Unexpected substituent's effects on catalytic activity in the ring-opening polymerization of ε-CL and δ-VL catalyzed by β-pyridyl-enamino Al complexes

This contribution illustrates the significant influence of the Al-catalyzed ε-caprolactone (ε-CL) and δ-valerolactone (δ-VL) ring-opening polymerizations. A series of β-pyridyl-enamino aluminum complexes [AlLMe₂] 1–6 {L = [(2-C₅H₄N)-C(H)[dbnd]C(Ph)[sbnd]N(Ar)[sbnd]], Ar = C₆H₅ (1), 2,6-Me₂C₆H₃ (2), 2,6-Et₂C₆H₃ (3), 2,6-ⁱPr₂C₆H₃ (4), 4-FC₆H₄ (5), C₆F₅ (6)} were synthesized and characterized by NMR spectroscopy and single-crystal X-ray diffraction. The catalytic activities the polymerization of ε-caprolactone (ε-CL) and δ-valerolactone (δ-VL) correlated with the substituent's character of the ortho and para groups on the Ar moieties of the β-pyridyl-enamino ligands.
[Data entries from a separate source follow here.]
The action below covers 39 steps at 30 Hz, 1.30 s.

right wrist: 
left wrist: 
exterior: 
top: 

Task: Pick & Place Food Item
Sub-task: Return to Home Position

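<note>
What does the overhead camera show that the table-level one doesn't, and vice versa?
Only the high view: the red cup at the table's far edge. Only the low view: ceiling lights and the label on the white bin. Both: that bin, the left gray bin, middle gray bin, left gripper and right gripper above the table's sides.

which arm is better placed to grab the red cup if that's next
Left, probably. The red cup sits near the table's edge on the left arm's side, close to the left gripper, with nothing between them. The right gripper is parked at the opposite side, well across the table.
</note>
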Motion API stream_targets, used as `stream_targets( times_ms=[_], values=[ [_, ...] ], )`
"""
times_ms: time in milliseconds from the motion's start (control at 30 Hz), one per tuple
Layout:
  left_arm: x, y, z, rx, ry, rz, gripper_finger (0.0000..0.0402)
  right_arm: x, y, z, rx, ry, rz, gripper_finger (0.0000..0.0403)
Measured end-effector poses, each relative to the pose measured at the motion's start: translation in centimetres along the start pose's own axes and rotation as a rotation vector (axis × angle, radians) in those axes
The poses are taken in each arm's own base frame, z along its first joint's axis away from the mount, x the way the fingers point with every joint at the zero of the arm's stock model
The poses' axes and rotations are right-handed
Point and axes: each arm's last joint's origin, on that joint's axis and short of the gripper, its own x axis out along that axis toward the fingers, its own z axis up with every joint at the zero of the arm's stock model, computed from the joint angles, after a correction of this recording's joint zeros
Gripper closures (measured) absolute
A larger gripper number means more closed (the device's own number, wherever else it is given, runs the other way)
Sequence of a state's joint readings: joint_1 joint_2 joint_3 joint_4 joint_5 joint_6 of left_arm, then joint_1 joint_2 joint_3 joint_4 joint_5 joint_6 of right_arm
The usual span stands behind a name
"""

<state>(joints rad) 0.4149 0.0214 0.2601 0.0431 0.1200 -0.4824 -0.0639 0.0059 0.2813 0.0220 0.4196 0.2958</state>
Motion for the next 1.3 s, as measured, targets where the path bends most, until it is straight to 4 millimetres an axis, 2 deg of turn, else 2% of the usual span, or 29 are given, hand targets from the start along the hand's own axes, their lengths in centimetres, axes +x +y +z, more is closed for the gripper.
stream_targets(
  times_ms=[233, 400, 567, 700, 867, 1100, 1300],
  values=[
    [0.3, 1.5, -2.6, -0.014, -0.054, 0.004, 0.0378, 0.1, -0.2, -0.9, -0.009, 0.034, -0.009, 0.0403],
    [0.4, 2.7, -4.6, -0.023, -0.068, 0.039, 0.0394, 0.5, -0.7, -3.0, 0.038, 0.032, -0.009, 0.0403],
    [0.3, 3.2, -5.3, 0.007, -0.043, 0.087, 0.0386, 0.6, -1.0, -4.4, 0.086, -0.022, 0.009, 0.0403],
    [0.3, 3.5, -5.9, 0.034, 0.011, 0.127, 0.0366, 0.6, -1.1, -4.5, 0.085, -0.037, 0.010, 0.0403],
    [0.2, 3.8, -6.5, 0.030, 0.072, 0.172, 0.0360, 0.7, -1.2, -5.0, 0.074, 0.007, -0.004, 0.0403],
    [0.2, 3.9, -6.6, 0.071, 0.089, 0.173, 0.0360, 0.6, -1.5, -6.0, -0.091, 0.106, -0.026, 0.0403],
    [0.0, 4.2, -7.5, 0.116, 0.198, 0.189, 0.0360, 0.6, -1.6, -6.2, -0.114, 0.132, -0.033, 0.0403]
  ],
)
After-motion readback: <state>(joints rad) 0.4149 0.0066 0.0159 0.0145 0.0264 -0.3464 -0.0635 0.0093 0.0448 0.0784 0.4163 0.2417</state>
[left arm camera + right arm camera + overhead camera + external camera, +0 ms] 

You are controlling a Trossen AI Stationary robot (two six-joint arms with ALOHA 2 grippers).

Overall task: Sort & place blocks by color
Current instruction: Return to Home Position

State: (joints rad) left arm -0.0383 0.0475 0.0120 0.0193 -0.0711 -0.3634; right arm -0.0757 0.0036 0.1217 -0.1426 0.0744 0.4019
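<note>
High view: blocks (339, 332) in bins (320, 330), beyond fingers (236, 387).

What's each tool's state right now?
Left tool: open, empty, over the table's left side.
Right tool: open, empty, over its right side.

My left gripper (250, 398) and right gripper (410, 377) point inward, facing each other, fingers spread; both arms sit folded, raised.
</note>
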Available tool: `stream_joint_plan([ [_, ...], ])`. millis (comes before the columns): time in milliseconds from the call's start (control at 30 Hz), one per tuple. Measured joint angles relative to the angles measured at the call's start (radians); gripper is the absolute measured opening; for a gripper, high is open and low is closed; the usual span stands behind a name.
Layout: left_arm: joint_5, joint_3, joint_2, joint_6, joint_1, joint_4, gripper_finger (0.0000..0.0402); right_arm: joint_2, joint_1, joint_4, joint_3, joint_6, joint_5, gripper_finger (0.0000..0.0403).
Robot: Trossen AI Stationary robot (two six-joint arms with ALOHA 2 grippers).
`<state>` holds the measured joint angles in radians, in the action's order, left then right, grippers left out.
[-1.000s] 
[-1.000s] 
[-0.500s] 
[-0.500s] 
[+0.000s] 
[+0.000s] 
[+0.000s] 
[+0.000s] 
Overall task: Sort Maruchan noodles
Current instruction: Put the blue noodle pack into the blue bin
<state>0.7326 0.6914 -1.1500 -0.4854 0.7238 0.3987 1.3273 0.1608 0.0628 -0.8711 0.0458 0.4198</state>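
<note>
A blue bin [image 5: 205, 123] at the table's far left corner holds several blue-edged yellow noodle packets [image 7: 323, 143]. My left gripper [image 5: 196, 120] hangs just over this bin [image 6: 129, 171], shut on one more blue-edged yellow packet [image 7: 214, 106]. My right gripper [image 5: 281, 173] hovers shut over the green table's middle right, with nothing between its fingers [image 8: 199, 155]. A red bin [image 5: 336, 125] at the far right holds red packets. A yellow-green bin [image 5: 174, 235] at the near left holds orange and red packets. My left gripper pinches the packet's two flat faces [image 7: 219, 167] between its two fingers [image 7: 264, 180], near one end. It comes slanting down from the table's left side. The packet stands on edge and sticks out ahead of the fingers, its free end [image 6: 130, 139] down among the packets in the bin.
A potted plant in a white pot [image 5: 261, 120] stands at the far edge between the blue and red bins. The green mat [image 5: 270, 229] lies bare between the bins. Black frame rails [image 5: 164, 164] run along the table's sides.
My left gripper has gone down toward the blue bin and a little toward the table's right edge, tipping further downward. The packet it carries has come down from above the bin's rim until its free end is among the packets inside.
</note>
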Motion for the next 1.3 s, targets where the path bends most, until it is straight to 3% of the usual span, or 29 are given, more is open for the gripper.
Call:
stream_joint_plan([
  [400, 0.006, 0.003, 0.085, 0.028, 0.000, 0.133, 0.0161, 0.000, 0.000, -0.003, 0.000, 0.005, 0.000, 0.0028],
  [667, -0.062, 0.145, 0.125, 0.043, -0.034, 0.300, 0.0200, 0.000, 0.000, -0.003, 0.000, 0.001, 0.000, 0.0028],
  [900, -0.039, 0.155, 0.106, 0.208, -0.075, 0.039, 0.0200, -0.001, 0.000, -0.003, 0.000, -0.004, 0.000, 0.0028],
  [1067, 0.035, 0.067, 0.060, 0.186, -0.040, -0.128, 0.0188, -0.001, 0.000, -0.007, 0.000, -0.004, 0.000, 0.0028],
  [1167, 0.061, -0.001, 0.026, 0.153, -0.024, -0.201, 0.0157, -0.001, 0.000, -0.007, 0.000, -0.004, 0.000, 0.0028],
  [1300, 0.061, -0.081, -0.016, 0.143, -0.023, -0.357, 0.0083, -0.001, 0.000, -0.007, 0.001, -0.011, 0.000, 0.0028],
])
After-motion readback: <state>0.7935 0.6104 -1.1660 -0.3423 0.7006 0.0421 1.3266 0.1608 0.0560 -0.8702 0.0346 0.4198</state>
For the polymerizations of the both cyclic esters, complexes 1, 5 and 6 displayed excellent catalytic activities in the presence of the initiator benzyl alcohol, while complexes 2–4 exhibited much lower activities under the same conditions. Kinetic studies revealed that complex 5 polymerized ε-CL at a faster rate in comparison to 1 and 6, where highlighted a cumulative effect of both the electronic and steric effect on the ligands. By contrast, for the ROP of δ-VL, complex 1 was found to be more active than the catalysts 5 and 6. This unusual result was suggested the rate-determined step was the “insertion” step in ε-CL and δ-VL polymerization, the former's insertion rate is faster than the latter's.